----- The data

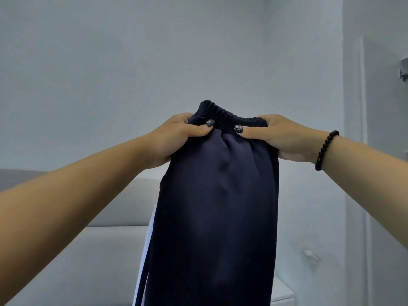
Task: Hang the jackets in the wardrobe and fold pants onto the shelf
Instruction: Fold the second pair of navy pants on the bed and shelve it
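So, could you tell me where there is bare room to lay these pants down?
The pale surface lower left, between the left forearm and the pants, shows bare. Right of the pants, only a narrow strip by the white panel is free. Both hands crowd the waistband.

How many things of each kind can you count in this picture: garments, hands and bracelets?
Garments: 1, the navy pants
Hands: 2, left hand and right hand, both gripping the waistband
Bracelets: 1, black bead bracelet on the right wrist
Total: 4
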Available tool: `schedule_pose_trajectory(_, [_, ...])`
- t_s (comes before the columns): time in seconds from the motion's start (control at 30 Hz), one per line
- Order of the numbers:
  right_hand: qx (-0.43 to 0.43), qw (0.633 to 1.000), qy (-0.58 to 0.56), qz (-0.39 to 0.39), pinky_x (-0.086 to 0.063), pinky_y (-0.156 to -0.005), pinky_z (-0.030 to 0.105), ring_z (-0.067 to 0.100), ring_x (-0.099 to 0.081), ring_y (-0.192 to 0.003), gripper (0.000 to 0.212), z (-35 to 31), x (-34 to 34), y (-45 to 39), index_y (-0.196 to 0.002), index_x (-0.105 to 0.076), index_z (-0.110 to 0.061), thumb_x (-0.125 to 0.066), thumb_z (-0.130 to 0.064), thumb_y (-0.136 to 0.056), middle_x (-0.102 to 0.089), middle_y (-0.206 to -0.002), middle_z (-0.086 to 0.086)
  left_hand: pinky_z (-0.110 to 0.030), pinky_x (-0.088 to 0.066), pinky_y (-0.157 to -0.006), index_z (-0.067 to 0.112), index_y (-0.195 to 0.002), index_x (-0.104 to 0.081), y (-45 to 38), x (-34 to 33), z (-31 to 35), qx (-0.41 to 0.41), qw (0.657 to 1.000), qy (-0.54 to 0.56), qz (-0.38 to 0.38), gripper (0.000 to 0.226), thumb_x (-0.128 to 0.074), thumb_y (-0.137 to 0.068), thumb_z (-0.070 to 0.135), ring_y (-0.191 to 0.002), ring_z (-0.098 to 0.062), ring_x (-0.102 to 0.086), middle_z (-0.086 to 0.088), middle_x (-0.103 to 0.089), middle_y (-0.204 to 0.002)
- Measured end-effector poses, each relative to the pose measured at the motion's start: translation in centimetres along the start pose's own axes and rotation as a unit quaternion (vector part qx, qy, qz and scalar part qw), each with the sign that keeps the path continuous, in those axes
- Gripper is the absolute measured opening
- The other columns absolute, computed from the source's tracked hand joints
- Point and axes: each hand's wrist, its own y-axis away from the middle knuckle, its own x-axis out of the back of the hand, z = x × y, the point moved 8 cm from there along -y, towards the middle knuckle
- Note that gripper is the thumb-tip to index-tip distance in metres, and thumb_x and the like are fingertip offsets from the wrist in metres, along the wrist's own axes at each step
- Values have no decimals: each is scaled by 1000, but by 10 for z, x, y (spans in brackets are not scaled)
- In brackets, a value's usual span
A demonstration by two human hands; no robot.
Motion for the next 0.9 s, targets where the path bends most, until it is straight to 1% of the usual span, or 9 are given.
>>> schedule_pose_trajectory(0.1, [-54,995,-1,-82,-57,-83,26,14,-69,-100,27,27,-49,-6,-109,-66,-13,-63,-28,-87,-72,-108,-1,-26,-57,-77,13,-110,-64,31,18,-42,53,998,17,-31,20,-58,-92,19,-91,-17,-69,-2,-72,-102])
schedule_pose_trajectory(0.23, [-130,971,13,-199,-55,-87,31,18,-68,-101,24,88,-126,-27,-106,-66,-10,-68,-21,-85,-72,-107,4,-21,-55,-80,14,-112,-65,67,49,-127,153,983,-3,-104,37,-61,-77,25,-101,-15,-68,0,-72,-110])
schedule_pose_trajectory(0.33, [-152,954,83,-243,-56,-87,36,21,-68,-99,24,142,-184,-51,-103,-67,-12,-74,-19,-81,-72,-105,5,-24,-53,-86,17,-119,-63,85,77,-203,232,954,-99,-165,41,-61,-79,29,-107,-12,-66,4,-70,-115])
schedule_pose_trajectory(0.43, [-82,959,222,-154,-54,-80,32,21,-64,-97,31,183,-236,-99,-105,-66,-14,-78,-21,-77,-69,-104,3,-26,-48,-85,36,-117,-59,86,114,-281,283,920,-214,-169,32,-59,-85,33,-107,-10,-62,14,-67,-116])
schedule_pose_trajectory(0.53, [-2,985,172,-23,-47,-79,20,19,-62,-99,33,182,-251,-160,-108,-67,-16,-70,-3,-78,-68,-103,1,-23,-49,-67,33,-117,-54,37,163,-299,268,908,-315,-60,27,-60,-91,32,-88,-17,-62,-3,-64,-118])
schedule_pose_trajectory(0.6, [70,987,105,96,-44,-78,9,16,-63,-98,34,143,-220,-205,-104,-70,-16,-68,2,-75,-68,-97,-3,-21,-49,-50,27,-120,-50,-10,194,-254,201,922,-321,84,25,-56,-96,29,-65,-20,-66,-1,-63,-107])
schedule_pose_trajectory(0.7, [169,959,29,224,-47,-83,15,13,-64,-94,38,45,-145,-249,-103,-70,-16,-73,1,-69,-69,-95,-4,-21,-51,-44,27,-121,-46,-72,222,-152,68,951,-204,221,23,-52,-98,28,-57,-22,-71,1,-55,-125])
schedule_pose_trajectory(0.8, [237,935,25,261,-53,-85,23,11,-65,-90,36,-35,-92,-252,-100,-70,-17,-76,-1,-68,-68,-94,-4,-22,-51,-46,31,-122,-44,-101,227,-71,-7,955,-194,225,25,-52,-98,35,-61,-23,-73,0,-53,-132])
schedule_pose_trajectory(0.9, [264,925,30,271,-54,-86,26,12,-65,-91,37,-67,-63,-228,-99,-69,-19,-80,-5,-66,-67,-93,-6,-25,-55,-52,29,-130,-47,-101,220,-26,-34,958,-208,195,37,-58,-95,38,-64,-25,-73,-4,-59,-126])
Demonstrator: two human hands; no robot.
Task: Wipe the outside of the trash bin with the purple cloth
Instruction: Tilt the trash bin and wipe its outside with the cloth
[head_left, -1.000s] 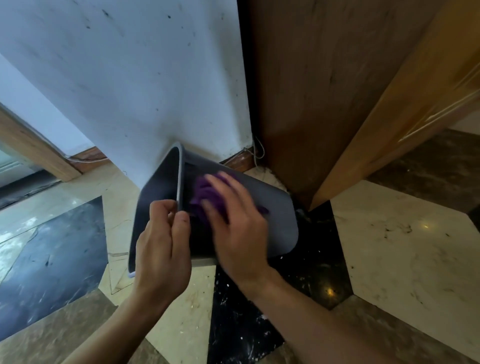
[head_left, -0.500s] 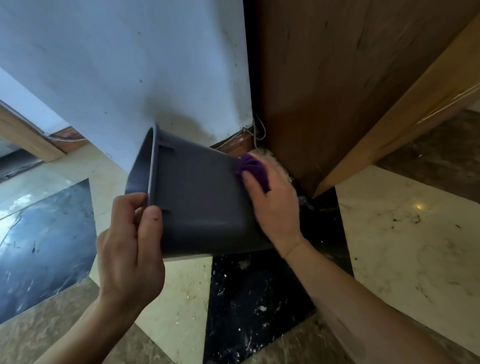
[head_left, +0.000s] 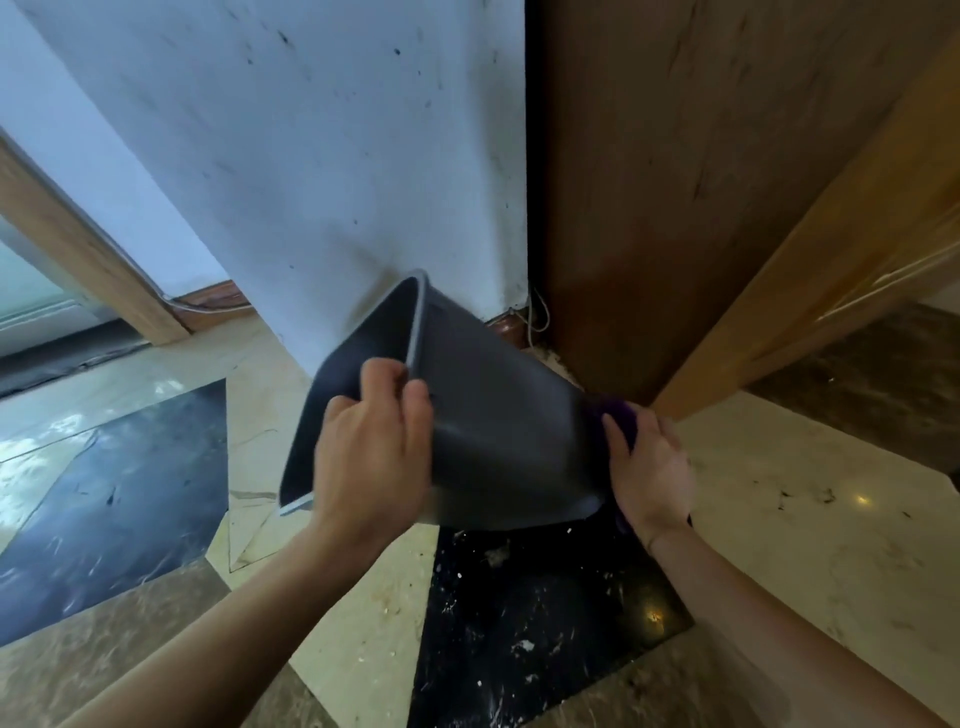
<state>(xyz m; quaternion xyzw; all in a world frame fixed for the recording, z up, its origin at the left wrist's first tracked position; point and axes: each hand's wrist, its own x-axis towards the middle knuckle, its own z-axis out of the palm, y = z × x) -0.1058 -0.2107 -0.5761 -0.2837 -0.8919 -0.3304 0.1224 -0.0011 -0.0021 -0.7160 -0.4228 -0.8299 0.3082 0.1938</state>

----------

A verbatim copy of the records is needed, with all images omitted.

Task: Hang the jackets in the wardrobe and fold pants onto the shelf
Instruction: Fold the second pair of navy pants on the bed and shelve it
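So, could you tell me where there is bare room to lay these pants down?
The pale surface lower left, between the left forearm and the pants, shows bare. Right of the pants, only a narrow strip by the white panel is free. Both hands crowd the waistband.

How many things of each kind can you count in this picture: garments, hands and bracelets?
Garments: 1, the navy pants
Hands: 2, left hand and right hand, both gripping the waistband
Bracelets: 1, black bead bracelet on the right wrist
Total: 4
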Available tool: `schedule_pose_trajectory(_, [_, ...])`
- t_s (comes before the columns): time in seconds from the motion's start (control at 30 Hz), one per line
- Order of the numbers:
  right_hand: qx (-0.43 to 0.43), qw (0.633 to 1.000), qy (-0.58 to 0.56), qz (-0.39 to 0.39), pinky_x (-0.086 to 0.063), pinky_y (-0.156 to -0.005), pinky_z (-0.030 to 0.105), ring_z (-0.067 to 0.100), ring_x (-0.099 to 0.081), ring_y (-0.192 to 0.003), gripper (0.000 to 0.212), z (-35 to 31), x (-34 to 34), y (-45 to 39), index_y (-0.196 to 0.002), index_x (-0.105 to 0.076), index_z (-0.110 to 0.061), thumb_x (-0.125 to 0.066), thumb_z (-0.130 to 0.064), thumb_y (-0.136 to 0.056), middle_x (-0.102 to 0.089), middle_y (-0.206 to -0.002), middle_z (-0.086 to 0.086)
  left_hand: pinky_z (-0.110 to 0.030), pinky_x (-0.088 to 0.066), pinky_y (-0.157 to -0.006), index_z (-0.067 to 0.112), index_y (-0.195 to 0.002), index_x (-0.104 to 0.081), y (-45 to 38), x (-34 to 33), z (-31 to 35), qx (-0.41 to 0.41), qw (0.657 to 1.000), qy (-0.54 to 0.56), qz (-0.38 to 0.38), gripper (0.000 to 0.226), thumb_x (-0.128 to 0.074), thumb_y (-0.137 to 0.068), thumb_z (-0.070 to 0.135), ring_y (-0.191 to 0.002), ring_z (-0.098 to 0.062), ring_x (-0.102 to 0.086), middle_z (-0.086 to 0.088), middle_x (-0.103 to 0.089), middle_y (-0.204 to 0.002)
- Measured end-effector poses, each relative to the pose measured at the motion's start: translation in centimetres along the start pose's own axes and rotation as a unit quaternion (vector part qx, qy, qz and scalar part qw), each with the sign that keeps the path continuous, in those axes
- Gripper is the absolute measured opening
- The other columns absolute, computed from the source's tracked hand joints
- Point and axes: each hand's wrist, its own y-axis away from the middle knuckle, its own x-axis out of the back of the hand, z = x × y, the point moved 8 cm from there along -y, towards the middle knuckle
- Note that gripper is the thumb-tip to index-tip distance in metres, and thumb_x and the like are fingertip offsets from the wrist in metres, along the wrist's own axes at each step
- Values have no decimals: each is scaled by 1000, but by 10 for z, x, y (spans in brackets are not scaled)
- In brackets, a value's usual span
A demonstration by two human hands; no robot.
Motion for the next 0.9 s, targets where the path bends most, until it is straight to 1% of the usual span, or 9 are given.
>>> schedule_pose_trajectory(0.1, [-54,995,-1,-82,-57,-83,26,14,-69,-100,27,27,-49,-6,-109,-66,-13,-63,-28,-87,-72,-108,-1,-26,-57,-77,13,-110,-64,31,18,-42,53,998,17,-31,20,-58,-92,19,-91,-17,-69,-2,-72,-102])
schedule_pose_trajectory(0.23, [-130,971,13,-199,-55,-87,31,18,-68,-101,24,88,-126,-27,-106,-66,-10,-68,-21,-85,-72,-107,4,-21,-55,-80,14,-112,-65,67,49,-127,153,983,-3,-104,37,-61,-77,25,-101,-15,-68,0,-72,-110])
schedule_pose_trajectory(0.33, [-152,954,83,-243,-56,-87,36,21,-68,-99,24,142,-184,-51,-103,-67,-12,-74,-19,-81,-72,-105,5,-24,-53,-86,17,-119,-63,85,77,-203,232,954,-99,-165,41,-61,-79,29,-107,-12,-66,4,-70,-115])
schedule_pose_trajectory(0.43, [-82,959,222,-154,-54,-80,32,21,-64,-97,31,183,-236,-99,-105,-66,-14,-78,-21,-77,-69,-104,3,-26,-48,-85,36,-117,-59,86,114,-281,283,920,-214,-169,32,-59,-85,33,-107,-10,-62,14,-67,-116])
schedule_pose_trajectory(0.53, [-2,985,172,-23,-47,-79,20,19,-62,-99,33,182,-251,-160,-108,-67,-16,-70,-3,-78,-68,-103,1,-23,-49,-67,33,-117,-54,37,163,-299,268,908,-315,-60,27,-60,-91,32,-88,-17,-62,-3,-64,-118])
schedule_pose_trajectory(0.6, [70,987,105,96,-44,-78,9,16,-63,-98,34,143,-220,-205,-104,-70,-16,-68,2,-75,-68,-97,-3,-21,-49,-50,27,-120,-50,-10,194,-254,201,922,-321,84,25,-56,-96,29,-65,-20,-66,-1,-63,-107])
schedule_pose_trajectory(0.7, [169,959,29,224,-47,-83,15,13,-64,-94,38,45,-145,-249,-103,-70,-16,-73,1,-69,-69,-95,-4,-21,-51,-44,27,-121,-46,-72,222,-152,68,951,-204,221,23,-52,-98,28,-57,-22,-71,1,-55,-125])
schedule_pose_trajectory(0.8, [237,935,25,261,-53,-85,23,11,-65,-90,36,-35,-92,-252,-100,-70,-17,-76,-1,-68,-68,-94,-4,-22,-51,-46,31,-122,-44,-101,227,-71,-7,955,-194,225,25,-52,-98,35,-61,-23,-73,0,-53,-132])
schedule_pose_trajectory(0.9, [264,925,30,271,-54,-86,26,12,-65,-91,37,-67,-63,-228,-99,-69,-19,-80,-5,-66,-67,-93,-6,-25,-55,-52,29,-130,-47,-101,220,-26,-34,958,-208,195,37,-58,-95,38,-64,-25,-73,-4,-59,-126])
Demonstrator: two human hands; no robot.
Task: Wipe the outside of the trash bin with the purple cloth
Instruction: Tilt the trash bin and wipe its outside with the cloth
[head_left, -1.000s] 
[head_left, -0.500s] 
[head_left, +0.000s] 
<state>(xyz m; quaternion xyzw; all in a world frame fixed for the recording, z up, its origin at the left wrist's first tracked position; point and axes: each hand's wrist, its own x-axis towards the middle knuckle, its own z-axis out of the palm, y = z × x) -0.1058 -0.2107 -0.5761 -0.2837 -0.8919 -0.3304 0.1224 -0.0011 -0.0021 -0.7160 -0.4228 -0.8299 0.3082 0.1938</state>

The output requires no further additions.